### [YOUR OBJECTIVE]
Taking the listing below, restate word for word each line from the line with "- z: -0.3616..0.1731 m" to the line with "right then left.", ends included, and stop there.

*** Opening COLLECTED DATA ***

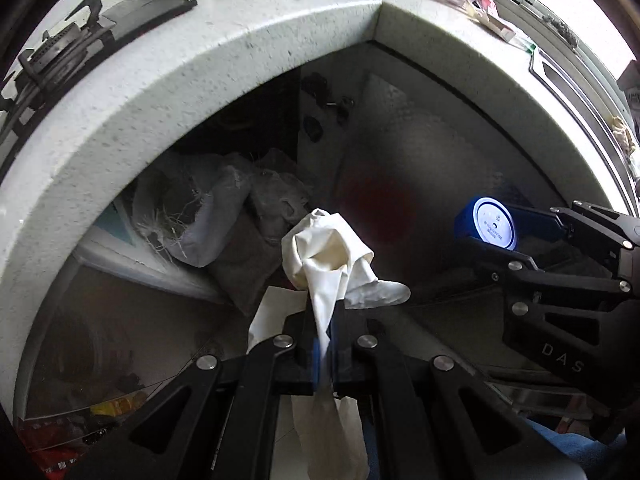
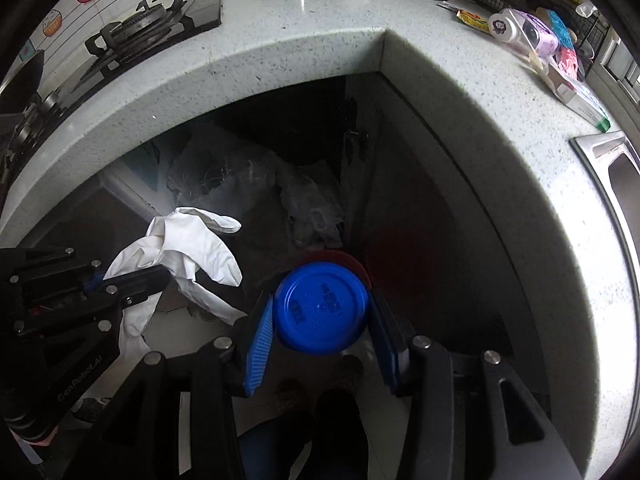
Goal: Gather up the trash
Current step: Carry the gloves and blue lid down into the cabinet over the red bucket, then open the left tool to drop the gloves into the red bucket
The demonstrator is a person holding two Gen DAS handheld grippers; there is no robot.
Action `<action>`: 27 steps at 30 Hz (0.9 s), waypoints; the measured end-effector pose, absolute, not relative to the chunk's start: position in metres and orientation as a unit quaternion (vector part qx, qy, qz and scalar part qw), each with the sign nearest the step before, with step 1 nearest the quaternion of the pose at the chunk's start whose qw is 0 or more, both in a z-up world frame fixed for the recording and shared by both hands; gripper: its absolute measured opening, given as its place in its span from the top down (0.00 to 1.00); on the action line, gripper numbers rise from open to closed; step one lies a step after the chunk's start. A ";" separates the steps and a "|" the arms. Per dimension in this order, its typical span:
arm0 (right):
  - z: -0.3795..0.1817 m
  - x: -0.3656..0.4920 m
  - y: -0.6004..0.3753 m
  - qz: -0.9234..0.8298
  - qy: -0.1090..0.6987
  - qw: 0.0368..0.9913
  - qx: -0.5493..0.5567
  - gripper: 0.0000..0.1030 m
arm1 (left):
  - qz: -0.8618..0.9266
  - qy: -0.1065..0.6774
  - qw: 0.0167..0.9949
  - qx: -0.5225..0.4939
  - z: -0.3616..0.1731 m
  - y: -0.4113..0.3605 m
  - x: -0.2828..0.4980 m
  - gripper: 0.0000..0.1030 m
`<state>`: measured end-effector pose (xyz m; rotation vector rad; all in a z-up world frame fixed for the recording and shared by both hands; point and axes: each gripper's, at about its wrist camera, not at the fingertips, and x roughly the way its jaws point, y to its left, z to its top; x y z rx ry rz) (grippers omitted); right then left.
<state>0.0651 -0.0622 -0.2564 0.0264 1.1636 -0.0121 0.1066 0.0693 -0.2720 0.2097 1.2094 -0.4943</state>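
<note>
My left gripper (image 1: pixel 322 312) is shut on a crumpled white rubber glove (image 1: pixel 324 252), which hangs out both above and below the jaws. My right gripper (image 2: pixel 320 302) is shut on a blue round container (image 2: pixel 320 312), its blue pads (image 2: pixel 262 340) pressing on both sides and its base facing the camera. In the left wrist view the container (image 1: pixel 492 226) sits to the right of the glove. In the right wrist view the left gripper (image 2: pixel 160 276) and the glove (image 2: pixel 192 248) sit to the left. Both grippers point down into the counter's inner corner. A red round shape (image 2: pixel 354 260) shows behind the container.
A speckled white L-shaped countertop (image 1: pixel 240 40) arcs above both grippers. On it are a gas stove (image 2: pixel 132 28), wrappers and a lilac roll (image 2: pixel 520 28), and a steel sink (image 2: pixel 616 168). Grey bags (image 1: pixel 208 216) fill the dark space beneath. A person's dark shoe (image 2: pixel 336 412) stands on pale floor tiles.
</note>
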 end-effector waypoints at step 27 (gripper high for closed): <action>-0.467 0.098 -0.132 -0.105 0.580 0.803 0.089 0.58 | -0.301 0.595 0.727 0.164 -0.515 -0.018 0.177 0.90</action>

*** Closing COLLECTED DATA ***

### [EXERCISE RESULT]
  - z: -0.3616..0.1731 m
  - y: -0.4113..0.3605 m
  - x: -0.2828..0.4980 m
  - gripper: 0.0000..0.1030 m
`<state>`: measured end-effector pose (xyz m; rotation vector rad; all in a z-up world frame fixed for the recording and shared by both hands; point and axes: each gripper's, at about its wrist camera, not at the fingertips, and x roughly the way its jaws point, y to its left, z to its top; x y z rx ry rz) (grippers omitted); right then left.

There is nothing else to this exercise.